§ Problem details: From the records below, extract only the lines running from the line with "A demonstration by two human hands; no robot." to the line with "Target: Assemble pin", both lines included, reproducing them exactly.

[Stored entries]
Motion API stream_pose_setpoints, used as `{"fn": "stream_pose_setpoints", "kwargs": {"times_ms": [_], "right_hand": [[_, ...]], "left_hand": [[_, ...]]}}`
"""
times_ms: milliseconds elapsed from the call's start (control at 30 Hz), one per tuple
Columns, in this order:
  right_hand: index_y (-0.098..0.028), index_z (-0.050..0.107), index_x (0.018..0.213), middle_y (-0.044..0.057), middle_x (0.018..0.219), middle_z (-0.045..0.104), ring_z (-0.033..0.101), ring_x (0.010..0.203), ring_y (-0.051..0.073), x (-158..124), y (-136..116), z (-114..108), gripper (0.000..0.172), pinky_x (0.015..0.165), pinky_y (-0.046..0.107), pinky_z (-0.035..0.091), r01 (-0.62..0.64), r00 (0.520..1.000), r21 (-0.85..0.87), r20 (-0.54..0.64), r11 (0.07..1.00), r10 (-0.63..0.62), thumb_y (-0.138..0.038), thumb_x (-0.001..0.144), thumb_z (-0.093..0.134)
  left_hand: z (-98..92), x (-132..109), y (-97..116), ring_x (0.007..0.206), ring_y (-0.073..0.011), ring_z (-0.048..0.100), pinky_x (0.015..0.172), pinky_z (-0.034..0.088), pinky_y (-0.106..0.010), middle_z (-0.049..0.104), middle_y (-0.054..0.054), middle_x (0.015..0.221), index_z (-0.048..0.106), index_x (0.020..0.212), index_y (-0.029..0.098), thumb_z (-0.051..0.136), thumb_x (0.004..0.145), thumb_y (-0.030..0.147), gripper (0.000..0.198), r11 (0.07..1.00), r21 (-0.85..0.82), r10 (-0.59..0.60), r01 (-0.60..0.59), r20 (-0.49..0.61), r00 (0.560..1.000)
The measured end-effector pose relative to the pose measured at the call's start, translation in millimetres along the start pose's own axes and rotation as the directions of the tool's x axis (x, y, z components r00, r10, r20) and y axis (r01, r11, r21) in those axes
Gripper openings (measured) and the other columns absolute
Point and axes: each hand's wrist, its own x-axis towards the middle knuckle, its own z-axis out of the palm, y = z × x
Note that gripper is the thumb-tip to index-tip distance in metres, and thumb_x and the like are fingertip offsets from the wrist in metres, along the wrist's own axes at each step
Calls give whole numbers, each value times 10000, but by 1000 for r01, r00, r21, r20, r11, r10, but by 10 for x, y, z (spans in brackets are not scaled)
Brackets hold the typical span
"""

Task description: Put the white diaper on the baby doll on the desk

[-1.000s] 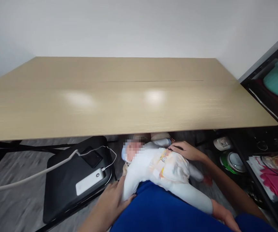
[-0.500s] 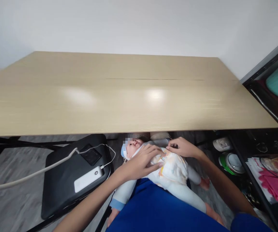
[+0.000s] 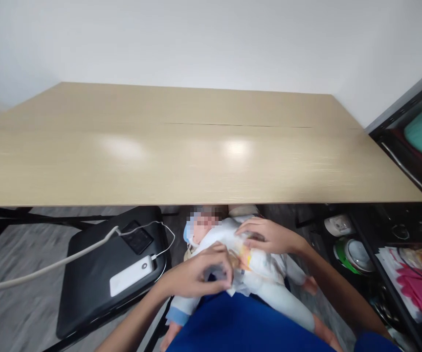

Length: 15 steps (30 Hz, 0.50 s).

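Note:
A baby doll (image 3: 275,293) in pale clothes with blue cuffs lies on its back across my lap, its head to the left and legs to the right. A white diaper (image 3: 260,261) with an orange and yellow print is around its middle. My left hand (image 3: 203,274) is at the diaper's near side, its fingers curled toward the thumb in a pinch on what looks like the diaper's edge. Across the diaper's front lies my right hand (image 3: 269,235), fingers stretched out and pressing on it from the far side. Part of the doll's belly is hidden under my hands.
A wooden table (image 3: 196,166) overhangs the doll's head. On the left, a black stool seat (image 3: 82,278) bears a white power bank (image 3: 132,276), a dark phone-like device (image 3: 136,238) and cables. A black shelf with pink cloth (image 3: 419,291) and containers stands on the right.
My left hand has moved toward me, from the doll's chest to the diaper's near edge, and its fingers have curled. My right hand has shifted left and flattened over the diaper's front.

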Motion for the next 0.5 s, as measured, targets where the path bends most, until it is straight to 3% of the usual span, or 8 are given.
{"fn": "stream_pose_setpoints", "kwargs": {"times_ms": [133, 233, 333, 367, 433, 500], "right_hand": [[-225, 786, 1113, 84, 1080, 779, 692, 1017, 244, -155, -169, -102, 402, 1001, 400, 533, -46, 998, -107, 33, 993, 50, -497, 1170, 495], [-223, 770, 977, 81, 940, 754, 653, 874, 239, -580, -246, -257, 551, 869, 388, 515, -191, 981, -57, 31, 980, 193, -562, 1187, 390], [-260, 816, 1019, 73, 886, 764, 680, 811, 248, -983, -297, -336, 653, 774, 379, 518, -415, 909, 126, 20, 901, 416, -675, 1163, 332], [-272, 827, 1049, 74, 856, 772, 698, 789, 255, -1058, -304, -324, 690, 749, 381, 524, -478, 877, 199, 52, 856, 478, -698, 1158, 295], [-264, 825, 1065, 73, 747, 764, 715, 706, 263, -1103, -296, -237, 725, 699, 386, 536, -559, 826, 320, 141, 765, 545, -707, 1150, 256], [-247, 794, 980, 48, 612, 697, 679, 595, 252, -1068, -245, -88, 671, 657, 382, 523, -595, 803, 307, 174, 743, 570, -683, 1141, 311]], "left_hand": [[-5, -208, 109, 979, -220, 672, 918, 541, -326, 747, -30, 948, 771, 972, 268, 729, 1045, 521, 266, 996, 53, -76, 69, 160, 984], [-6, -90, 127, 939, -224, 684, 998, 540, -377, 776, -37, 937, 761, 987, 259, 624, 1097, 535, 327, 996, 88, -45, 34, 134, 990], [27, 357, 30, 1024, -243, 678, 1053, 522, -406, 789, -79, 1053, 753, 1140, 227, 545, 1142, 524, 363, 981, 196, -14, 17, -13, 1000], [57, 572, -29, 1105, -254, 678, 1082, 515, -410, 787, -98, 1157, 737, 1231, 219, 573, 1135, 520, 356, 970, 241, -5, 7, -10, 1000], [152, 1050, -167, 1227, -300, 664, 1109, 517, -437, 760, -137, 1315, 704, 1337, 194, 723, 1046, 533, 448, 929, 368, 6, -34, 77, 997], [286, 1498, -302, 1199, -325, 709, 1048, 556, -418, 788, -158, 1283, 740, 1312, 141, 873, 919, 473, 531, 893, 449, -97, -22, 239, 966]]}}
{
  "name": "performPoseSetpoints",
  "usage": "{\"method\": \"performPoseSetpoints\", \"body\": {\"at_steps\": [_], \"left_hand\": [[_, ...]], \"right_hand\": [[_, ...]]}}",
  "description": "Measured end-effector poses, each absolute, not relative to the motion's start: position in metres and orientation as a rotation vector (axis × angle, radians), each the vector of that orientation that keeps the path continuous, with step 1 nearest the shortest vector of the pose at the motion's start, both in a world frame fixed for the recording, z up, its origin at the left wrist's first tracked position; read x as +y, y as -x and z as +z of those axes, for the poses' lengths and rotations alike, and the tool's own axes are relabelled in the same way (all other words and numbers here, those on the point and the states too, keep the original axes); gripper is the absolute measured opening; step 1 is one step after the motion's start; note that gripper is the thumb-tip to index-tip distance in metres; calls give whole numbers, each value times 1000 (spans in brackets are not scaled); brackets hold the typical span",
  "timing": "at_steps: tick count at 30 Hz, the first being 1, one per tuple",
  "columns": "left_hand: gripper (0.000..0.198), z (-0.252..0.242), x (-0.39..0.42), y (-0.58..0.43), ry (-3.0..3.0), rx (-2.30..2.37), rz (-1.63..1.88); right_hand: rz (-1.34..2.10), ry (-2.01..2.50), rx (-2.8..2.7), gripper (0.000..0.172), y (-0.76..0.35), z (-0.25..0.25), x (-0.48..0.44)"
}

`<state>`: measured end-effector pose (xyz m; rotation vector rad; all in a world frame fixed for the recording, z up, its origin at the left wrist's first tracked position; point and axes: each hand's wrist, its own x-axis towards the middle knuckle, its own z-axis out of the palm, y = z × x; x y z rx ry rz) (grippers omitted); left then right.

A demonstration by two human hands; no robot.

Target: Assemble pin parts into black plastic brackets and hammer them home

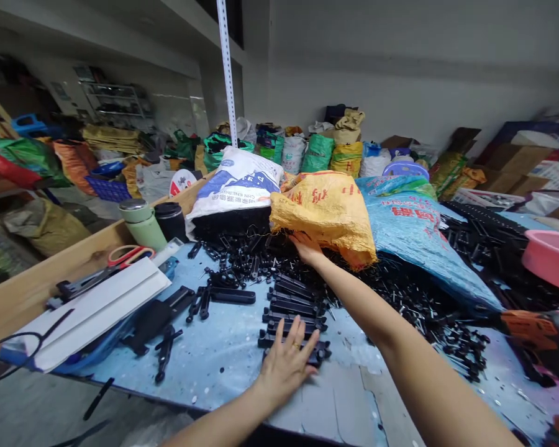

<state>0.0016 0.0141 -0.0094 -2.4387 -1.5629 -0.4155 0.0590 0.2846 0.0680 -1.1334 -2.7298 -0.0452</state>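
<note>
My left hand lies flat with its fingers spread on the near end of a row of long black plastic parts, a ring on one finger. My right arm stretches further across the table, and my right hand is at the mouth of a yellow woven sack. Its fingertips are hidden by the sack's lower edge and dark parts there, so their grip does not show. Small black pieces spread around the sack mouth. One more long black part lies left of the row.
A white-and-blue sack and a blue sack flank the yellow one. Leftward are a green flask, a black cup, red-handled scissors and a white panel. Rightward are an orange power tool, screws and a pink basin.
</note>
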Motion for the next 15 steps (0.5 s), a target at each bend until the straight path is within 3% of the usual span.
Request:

§ Answer to this exercise:
A demonstration by two human hands; no robot.

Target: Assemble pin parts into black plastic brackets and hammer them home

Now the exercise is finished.